I’m not deaf, but I had difficulty hearing him speak due to the raucous din, mainly from Labour MSPs, practically the whole time he was on his feet.
A bit of ya-booing and playing to the gallery is one thing, but when it comes to the appalling treatment of elected representatives, look 400 miles to the Westminster parliament, where the SNP MPs, who have been elected to make points and ask questions on behalf of their constituents, are invariably treated with contempt and disdain by the coalition government, which was not elected by the Scottish people, and is led by a Conservative Prime Minister who has only one MP to his name in Scotland.
Robert Scott lays the blame for his disillusionment with First Minister’s Questions at the door of the SNP. Having recently returned to Scotland from a year’s study abroad I, too, have become a regular viewer.
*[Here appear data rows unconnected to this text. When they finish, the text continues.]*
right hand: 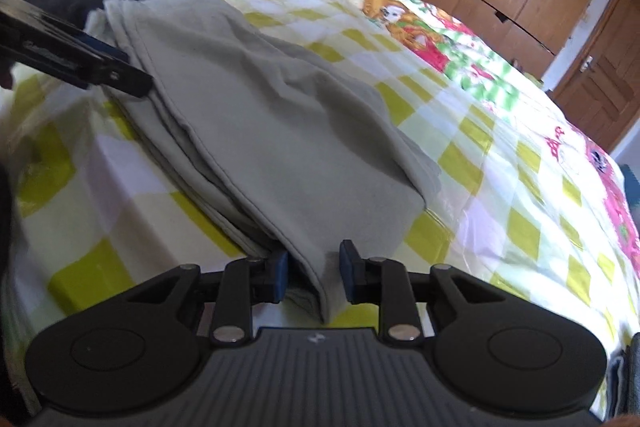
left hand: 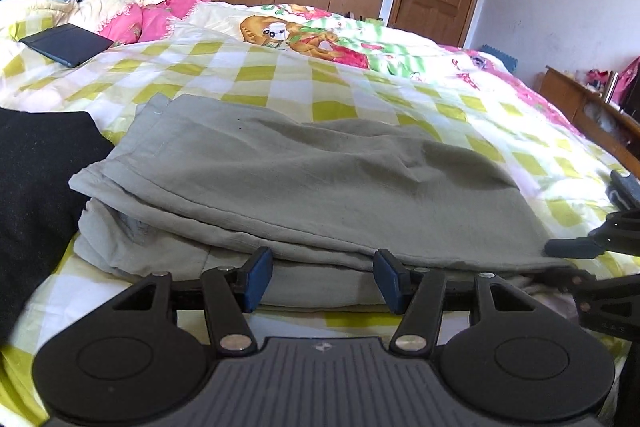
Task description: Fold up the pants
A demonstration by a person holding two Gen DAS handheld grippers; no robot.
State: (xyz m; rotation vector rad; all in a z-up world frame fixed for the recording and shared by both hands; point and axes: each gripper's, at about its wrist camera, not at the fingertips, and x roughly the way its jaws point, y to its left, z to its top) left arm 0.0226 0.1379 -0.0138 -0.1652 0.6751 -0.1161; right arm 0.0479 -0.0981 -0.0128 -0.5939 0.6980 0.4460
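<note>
The grey pants (left hand: pixel 296 183) lie folded in layers on the checked bed (left hand: pixel 460 107). My left gripper (left hand: pixel 322 281) has its fingers apart at the near edge. My right gripper (right hand: pixel 312 277) straddles the corner fold, fingers not yet pressing. If I pinch only the top layer, the stack could slide apart.

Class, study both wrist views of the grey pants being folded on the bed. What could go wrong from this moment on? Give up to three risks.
1. The right gripper straddles only a corner of the folded grey pants; it may pinch just the top layer, so the stack splays.
2. The left gripper is open at the pants' near edge; lifting unevenly could skew the fold.
3. The black garment lies against the pants and might get dragged along.
</note>
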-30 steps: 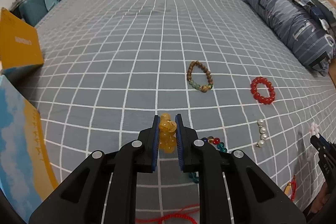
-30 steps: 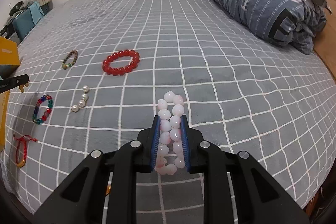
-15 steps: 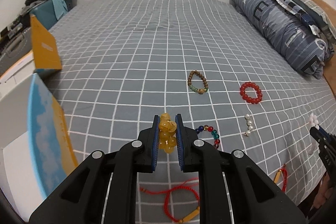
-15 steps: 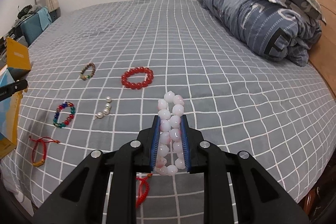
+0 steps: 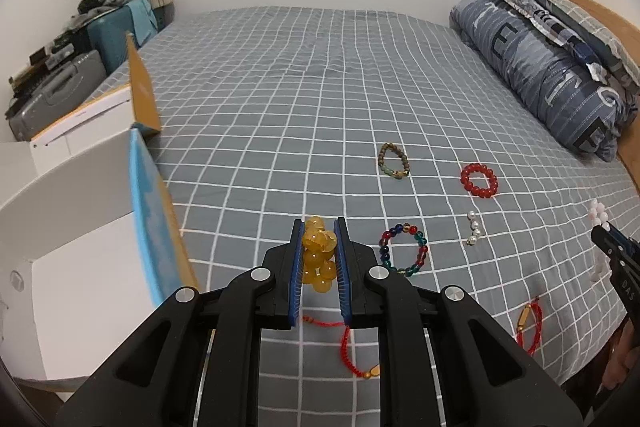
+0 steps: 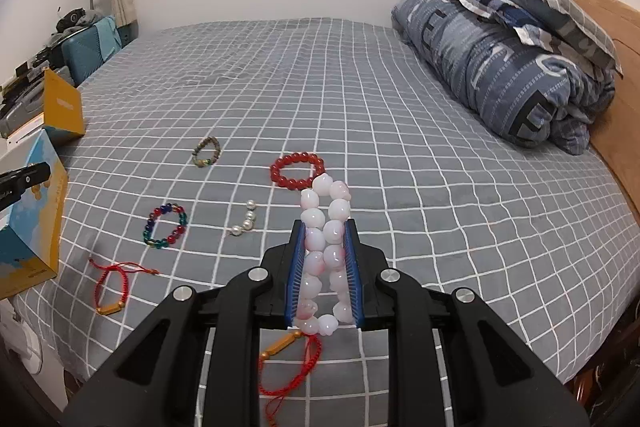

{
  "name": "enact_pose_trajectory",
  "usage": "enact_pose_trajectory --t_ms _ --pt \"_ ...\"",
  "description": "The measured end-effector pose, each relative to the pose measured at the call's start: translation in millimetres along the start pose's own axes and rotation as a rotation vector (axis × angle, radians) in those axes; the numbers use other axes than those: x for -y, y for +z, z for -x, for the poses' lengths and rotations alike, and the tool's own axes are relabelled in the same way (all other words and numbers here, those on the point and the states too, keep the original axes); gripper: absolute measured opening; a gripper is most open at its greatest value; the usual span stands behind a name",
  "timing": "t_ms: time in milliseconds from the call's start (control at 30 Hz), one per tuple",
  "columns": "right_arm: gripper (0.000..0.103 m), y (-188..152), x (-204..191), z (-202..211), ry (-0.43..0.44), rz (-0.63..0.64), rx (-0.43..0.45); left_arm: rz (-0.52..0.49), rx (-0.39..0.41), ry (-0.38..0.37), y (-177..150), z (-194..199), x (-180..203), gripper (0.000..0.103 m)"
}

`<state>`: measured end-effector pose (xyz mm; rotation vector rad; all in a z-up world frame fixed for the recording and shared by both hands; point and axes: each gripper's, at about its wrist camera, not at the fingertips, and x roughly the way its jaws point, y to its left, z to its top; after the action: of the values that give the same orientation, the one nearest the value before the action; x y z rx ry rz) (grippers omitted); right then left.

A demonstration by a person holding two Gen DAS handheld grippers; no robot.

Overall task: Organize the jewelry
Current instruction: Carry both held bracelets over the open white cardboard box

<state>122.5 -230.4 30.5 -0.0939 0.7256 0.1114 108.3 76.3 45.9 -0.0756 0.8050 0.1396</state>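
Here, the left tongs clamp a yellow bead bracelet above the bed. The right tongs clamp a pink bead bracelet.

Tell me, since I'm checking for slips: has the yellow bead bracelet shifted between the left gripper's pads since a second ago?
No. The yellow bead bracelet sits at the same spot between the left gripper pads as before.
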Motion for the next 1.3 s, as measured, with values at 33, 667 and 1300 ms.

The first thing that struck me when watching was how mediocre the leaders of the three unionist parties seem to be. I thought I had a fair grasp of politics but even I had to resort to Google for information as to who they all were.
Are they really the best and brightest that Labour, the Tories and Liberal Democrats can offer the Scottish Parliament?
Granted, there are some promising talents on the opposition benches such as Labour’s Jenny Marra and Kezia Dugdale, but too many of the non-SNP politicians seem to do little but snarl at their Nat opponents and appear to be utterly humourless.
I am not a great fan of Alex Salmond but he can at least answer a question without mangling the English language and his team seem to be a lot more professional and, above all, normal than many of those on the opposition benches.